TASK PROMPT =
Set out exactly every line of the entries below, starting at the line that holds "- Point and" and stopping after the line that holds "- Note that".

MATERIAL SHOWN =

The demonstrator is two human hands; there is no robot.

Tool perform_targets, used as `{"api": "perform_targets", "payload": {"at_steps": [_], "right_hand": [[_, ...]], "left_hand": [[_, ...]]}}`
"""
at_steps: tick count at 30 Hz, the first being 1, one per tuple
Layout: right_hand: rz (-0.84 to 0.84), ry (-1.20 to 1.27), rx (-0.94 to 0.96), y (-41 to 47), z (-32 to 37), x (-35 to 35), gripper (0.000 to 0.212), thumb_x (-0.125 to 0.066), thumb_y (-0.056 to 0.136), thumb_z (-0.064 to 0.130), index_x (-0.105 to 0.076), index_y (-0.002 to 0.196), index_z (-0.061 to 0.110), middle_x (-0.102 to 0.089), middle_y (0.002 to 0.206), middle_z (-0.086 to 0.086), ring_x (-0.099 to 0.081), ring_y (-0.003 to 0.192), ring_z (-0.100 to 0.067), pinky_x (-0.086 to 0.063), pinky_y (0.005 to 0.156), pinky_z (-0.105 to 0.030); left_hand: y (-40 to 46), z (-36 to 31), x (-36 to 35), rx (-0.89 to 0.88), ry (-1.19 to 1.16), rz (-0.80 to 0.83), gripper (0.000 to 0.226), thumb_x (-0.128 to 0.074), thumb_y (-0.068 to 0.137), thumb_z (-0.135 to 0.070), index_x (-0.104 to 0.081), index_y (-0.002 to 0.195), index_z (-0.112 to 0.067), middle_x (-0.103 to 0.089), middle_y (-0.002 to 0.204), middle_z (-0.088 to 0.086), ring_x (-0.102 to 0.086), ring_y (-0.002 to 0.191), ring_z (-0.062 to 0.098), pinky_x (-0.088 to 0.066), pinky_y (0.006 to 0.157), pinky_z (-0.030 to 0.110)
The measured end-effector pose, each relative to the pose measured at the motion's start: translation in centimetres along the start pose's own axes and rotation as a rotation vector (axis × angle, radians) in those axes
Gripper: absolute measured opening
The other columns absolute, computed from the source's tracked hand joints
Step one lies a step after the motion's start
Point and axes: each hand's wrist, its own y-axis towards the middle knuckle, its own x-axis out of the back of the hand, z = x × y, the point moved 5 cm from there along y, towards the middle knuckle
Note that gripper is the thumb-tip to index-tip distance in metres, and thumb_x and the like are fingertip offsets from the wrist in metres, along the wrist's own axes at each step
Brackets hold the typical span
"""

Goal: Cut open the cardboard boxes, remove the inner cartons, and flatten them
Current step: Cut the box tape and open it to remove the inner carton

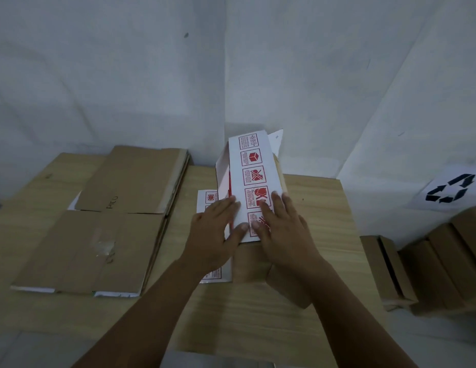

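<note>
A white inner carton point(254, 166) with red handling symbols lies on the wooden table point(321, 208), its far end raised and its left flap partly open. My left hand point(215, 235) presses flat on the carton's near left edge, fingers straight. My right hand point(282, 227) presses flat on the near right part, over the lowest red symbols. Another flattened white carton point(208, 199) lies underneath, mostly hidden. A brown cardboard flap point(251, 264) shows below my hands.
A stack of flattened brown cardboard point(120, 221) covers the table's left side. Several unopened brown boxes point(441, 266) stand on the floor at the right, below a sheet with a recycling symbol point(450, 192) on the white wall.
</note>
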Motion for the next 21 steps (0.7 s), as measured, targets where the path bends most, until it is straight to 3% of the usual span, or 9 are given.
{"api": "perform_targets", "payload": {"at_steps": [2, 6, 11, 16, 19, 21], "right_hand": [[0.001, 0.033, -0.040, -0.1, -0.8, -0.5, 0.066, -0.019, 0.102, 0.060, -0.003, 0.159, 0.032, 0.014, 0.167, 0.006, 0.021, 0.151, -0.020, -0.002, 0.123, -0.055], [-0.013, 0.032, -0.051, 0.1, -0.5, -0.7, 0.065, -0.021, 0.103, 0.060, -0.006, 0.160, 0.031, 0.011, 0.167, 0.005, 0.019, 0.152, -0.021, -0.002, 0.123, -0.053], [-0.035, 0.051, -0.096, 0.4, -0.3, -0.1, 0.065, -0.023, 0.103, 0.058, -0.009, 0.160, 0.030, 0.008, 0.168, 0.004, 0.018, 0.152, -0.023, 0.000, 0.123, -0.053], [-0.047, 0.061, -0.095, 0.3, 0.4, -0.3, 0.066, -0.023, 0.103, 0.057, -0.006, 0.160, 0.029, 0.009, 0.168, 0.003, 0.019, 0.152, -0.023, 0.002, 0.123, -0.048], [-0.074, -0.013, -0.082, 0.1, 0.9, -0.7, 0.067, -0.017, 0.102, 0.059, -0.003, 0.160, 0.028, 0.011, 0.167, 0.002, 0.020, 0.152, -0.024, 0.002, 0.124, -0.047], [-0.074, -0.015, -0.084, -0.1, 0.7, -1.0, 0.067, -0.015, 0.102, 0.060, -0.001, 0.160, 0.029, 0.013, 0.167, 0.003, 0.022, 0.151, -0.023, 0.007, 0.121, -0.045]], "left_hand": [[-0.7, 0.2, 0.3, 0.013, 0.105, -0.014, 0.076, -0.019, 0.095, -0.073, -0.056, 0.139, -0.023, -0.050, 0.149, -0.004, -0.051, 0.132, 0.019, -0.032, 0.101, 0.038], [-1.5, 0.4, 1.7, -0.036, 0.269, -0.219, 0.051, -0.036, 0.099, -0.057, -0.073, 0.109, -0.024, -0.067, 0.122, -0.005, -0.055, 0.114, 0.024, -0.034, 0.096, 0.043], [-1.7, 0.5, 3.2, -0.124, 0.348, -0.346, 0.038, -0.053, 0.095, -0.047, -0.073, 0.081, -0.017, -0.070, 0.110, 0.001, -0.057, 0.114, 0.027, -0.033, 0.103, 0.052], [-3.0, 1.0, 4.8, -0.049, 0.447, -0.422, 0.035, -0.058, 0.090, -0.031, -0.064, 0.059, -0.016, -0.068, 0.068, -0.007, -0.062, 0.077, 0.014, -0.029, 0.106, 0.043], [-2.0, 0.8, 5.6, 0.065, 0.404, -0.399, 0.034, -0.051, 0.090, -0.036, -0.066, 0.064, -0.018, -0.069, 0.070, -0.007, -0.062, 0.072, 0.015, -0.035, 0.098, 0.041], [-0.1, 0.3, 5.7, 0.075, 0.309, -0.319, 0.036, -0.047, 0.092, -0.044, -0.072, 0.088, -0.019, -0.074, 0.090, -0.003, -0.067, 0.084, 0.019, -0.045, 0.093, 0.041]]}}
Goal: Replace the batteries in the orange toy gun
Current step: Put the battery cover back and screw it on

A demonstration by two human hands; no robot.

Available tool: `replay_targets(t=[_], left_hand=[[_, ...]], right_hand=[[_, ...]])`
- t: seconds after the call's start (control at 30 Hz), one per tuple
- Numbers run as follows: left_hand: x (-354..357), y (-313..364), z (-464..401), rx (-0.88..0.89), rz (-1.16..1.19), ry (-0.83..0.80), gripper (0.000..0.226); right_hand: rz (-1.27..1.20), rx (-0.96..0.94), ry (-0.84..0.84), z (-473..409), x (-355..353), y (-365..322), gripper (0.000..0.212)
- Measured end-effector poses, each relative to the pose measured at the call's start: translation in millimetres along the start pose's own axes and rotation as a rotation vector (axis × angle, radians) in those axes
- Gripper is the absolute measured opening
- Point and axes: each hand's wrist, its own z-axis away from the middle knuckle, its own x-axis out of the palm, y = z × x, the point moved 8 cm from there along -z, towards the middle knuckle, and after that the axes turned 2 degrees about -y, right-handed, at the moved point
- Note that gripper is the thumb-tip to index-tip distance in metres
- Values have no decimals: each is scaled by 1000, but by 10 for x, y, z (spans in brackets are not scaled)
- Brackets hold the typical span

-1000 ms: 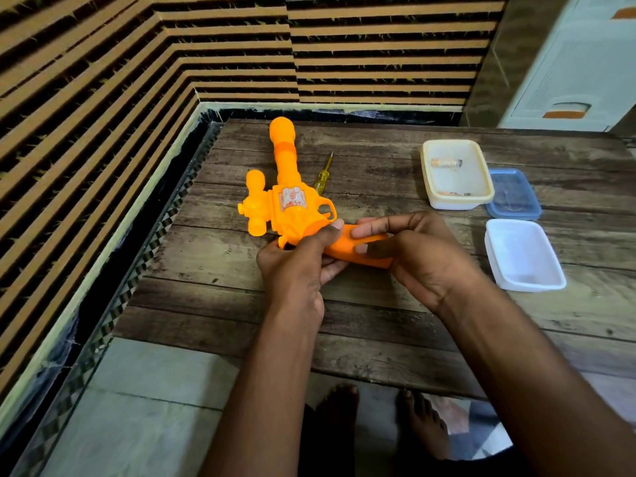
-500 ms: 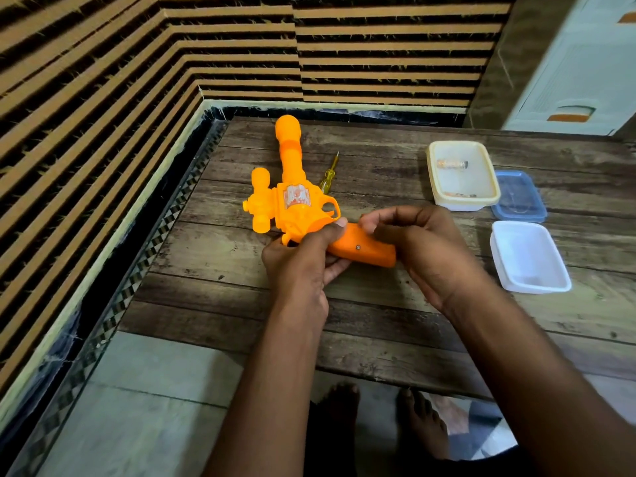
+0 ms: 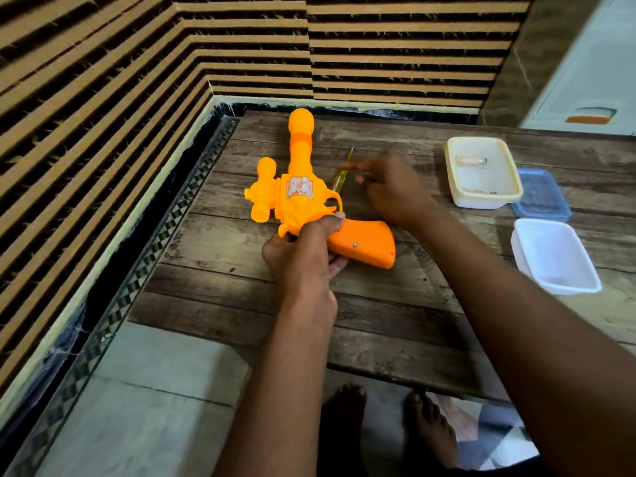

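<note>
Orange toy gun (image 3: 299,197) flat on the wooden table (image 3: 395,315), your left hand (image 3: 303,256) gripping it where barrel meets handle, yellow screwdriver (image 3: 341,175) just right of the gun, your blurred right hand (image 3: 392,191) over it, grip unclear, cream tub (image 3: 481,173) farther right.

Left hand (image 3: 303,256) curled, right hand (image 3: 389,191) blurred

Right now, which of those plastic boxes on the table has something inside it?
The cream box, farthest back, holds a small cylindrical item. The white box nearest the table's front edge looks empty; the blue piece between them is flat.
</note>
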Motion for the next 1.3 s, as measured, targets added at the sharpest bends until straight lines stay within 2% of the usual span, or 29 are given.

RESULT OF THIS EXERCISE =
- Point and axes: each hand's wrist, its own z-axis away from the middle knuckle, its own x-axis out of the palm, y = z × x, the point moved 8 cm from there along -z, towards the middle knuckle, and after that the axes turned 2 degrees about -y, right-handed, at the moved point
- Note that gripper is the thumb-tip to index-tip distance in metres

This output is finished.